The earnings call summary reveals several concerns: a significant reduction in revenue targets, underperforming customer engagements, increased operating expenses, and a negative net revenue. Despite a few positive aspects like gross revenue growth and strategic partnerships, the negative financial metrics and challenges overshadow them. The Q&A session did not provide additional insights to alter this view. Overall, the negative sentiment stems from financial underperformance and reduced guidance, suggesting a likely negative stock price movement.
The earnings call shows strong growth in ARR and BAR, a significant partnership with Prove, and a positive outlook on achieving booking targets. Despite increased losses, the optimistic guidance and strategic initiatives, including entering new markets and enhancing product offerings, suggest a positive sentiment. The Q&A section supports this view, with management expressing confidence in revenue growth from new contracts and partnerships. The lack of clear guidance on some deals is a concern, but overall, the sentiment is positive, likely leading to a 2% to 8% stock price increase.
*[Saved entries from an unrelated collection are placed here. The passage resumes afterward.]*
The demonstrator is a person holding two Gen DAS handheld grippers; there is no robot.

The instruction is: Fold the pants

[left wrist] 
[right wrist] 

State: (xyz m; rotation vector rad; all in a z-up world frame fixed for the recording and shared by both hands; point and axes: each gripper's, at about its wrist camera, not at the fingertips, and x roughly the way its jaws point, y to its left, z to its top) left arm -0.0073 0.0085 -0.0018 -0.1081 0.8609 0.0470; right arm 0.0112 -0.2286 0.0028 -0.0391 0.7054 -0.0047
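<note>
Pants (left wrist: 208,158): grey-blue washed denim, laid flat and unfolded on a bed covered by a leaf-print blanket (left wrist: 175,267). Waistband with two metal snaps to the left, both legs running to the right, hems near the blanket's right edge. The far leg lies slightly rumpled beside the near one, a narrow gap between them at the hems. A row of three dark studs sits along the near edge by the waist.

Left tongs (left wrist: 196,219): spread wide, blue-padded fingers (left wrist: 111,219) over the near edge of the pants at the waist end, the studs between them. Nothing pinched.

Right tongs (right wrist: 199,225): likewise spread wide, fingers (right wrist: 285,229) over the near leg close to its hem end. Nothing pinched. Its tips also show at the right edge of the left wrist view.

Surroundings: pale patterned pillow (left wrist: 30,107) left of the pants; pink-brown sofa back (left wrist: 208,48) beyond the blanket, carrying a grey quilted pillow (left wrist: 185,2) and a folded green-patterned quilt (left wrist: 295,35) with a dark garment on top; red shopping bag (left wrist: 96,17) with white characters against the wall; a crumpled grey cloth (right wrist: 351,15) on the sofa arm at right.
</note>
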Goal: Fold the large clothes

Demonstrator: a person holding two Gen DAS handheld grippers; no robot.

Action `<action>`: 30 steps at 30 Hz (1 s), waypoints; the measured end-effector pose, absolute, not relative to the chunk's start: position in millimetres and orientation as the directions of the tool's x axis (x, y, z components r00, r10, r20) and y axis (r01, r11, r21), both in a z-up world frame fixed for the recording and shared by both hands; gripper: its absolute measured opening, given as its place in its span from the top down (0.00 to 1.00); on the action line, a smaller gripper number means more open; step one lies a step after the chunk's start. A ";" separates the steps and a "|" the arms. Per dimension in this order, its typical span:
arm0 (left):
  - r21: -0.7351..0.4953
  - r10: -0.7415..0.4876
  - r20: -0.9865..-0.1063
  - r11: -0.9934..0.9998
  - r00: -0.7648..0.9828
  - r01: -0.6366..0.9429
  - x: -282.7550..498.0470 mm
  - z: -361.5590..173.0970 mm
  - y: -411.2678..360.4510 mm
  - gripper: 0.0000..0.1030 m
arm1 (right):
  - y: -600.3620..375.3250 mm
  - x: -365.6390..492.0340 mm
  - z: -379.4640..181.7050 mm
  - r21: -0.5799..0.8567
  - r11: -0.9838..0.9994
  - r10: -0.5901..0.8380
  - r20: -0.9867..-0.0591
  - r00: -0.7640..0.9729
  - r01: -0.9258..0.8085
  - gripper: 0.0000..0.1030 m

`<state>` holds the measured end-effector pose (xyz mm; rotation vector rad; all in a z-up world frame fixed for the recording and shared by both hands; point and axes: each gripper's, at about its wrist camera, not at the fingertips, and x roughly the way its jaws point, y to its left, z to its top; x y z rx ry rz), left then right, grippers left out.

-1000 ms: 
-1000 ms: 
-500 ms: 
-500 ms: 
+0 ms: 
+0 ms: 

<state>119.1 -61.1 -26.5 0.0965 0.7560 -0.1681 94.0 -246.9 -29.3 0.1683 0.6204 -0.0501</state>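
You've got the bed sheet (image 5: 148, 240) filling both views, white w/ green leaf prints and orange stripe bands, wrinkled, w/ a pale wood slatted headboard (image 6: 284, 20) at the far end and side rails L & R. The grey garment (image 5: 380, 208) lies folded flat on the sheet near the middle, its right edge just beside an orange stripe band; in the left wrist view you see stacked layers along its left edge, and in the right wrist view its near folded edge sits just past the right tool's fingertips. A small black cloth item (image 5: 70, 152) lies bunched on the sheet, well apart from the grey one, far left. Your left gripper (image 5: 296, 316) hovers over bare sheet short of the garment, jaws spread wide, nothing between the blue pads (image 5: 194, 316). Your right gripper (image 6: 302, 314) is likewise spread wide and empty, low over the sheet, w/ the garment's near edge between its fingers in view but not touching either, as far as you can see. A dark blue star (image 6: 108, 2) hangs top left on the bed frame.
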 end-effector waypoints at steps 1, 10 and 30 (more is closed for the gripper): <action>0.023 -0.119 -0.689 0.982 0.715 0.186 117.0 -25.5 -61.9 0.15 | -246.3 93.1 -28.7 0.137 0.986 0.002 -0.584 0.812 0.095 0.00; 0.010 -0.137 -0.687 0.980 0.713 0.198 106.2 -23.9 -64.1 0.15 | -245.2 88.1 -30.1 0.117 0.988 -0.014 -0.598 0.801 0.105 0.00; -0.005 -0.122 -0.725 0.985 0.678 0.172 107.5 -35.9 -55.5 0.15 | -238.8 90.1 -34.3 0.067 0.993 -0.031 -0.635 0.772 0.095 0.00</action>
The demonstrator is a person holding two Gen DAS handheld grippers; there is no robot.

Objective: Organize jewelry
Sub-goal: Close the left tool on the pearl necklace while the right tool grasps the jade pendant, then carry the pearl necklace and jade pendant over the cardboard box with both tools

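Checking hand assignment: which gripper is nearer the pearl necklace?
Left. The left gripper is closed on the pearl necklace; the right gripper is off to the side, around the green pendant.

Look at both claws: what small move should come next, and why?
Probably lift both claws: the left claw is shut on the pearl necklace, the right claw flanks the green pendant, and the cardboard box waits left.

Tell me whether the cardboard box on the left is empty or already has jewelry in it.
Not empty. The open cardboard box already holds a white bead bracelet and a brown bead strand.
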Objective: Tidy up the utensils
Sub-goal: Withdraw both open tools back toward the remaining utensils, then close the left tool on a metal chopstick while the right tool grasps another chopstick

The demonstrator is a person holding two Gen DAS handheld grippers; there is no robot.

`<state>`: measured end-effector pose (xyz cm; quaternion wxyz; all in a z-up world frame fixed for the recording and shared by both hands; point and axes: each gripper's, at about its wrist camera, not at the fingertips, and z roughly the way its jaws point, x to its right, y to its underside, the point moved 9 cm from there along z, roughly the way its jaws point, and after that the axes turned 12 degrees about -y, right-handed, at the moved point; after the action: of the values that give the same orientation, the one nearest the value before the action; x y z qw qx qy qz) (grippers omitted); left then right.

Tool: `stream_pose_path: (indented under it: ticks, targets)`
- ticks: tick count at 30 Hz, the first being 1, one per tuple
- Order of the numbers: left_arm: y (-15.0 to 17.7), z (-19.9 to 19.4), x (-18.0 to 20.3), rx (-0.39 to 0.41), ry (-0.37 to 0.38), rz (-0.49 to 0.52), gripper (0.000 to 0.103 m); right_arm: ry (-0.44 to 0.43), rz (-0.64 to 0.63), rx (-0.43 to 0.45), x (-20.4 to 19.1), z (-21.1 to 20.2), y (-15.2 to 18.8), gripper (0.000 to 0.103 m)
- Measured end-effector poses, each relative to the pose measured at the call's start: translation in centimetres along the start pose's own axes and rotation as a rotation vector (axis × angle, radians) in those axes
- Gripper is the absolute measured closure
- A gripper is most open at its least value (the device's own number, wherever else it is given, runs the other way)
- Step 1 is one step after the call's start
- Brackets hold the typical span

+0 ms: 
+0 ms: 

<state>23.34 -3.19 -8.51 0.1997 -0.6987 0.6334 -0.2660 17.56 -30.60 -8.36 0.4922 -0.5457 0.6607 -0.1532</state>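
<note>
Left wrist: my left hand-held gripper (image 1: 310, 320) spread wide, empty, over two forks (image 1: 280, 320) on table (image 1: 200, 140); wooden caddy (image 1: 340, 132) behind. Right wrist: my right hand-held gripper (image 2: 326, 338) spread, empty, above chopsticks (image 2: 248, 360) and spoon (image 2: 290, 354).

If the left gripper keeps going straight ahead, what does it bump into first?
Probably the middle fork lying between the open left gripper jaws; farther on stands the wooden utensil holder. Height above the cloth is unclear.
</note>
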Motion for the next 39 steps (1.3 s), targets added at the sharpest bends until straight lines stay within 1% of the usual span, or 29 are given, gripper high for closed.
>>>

The earnings call reveals several concerns: increased operating expenses and net losses, delayed sales cycles, and a vague timeline for partnership benefits. Despite some positive aspects like increased RPO and ARR, the significant decline in bARR and economic uncertainties overshadow them. The Q&A section highlights management's unclear responses, adding to uncertainties. These factors, combined with market risks and weak financial guidance, suggest a negative stock price movement in the short term.